Dave Del Grande (and behind the scenes Lori Svikel) came to the rescue (as they had in past years) to ensure that the aesthetics of the float were just right. Whenever something didn't seem right, Dave would get "the look" and set about to fix it. Dave and Lori created the amazing firecrackers as well as the incredible snake head which Dave constructed from over 600 plates and half the hot glue in Northern California! If we ever want somethong to look amazing, we can count on Dave to make it happen! Dave was the "last man working," 8ft up a ladder, still gluing plates just before we rolled onto Market street.
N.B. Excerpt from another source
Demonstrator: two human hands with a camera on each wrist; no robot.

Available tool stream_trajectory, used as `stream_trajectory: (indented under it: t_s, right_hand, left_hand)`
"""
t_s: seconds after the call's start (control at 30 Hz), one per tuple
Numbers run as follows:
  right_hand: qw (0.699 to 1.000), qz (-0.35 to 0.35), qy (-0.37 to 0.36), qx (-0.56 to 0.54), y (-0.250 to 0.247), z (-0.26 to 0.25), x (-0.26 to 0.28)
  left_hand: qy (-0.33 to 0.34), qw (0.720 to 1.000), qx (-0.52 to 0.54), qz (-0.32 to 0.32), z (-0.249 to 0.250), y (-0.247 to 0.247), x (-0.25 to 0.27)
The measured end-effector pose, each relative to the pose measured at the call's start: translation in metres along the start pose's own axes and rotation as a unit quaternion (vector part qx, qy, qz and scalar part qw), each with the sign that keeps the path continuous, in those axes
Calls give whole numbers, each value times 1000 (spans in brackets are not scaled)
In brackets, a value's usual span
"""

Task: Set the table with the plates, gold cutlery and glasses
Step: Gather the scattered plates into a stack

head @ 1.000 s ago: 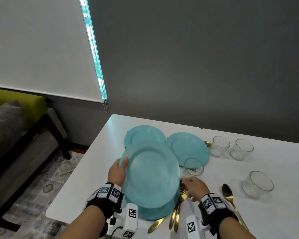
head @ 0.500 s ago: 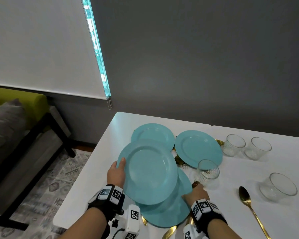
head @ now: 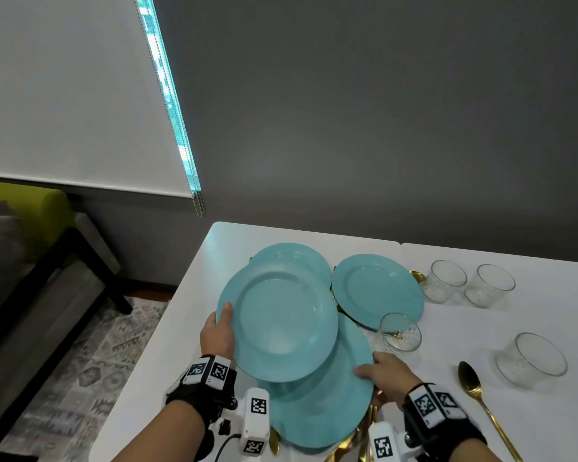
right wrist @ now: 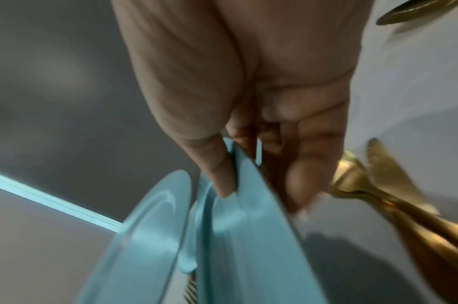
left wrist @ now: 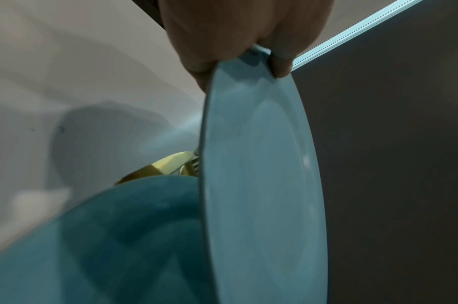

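My left hand [head: 219, 331] grips the left rim of a teal plate [head: 281, 318], held lifted above the white table [head: 187, 315]; the left wrist view shows thumb and fingers pinching that plate [left wrist: 261, 164]. My right hand [head: 382, 373] pinches the right rim of a second teal plate [head: 327, 411] lying lower, near the front edge; the right wrist view shows thumb on top and fingers under this plate [right wrist: 248, 236]. Two more teal plates lie behind, one [head: 377, 288] at centre and one [head: 301, 255] partly hidden. Gold cutlery [right wrist: 404, 205] lies beneath the lower plate.
Several clear glasses stand on the table: one [head: 399, 331] just beyond my right hand, two [head: 446, 283] at the back, one [head: 531, 358] at the right. A gold spoon [head: 474, 391] lies right of my right wrist. A green sofa [head: 20, 211] stands left of the table.
The left hand has carried the upper plate leftward and off the lower one. The right hand has taken hold of the lower plate's right rim.
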State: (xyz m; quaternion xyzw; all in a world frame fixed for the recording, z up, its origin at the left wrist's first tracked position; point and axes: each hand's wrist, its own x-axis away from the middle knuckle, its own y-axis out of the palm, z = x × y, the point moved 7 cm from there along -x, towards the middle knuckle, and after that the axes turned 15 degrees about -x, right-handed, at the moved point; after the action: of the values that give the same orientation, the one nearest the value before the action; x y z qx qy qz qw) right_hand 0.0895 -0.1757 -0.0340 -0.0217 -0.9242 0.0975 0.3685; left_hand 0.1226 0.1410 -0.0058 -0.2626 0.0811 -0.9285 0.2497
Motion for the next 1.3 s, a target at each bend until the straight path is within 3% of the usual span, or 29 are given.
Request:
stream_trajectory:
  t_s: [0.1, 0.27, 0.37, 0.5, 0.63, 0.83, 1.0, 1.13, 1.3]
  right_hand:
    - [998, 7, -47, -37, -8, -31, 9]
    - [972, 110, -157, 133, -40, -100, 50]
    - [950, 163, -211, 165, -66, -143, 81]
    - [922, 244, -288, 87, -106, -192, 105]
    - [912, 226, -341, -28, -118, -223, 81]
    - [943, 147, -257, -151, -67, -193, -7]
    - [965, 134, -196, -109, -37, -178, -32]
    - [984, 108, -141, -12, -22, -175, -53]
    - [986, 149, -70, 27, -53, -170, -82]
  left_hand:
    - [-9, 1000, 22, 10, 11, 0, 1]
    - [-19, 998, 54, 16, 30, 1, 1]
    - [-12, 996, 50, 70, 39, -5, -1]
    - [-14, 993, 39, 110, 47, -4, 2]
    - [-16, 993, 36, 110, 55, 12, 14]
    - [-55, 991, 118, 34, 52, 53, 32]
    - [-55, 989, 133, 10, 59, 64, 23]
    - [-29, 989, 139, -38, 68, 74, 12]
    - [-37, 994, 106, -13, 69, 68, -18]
Gary Holmes joined us midway through and worked on many aspects of the build. His unique contribution was in the decoration of the globe, especially the translucent vinyl ISTP lettering around the globe's equator, through which the light glowed, and the blue bouncing "ISTP guy" prominently traveling on top of the globe. He had more to add, but again time worked against us. Still, the globe looked marvelous!
Finally, there is Andy Farlie. After getting the "float bug" last year, Andy was back with his big green truck and precision driving skills. We often joke that Andy can do the work of two men, but his real talent is in thinking things through and finding a simple solution. Even after seeing him in action last year, I'm still amazed at his skills in manipulating the trailer. His perfect backing into a ridiculously tight spot in the dark and crowded pier after the parade still leaves me in disbelief. He remains the keeper of the float bed, certain to be back next year!
Thanks also go to Lorin Sharp, who joined us on many build sessions, to Chris Pickett for help with some of the initial snake construction, and to veteran float volunteers Tamer Kira (assembly day), Hon Wah Chin, Ken Leung and Julia Wei (tear-down day). Also, special thanks to the families of all of the volunteers for giving their time and for occasionally bringing kids to the build sessions to join in the fun!
Finally, I'll wrap up by thanking Jim Armstrong, who jumped into the unknown in taking on the role of Parade Chair. He took care of the coordination of all other aspects of the parade, about which I still know nothing. I still don't know what happens in the Chinese Chamber of Commerce, and probably don't want to know, but Jim took care of it! Jim even contributed to the float with his last minute suggestion to add the legs to the dragon head on the front of the truck. It completed the look!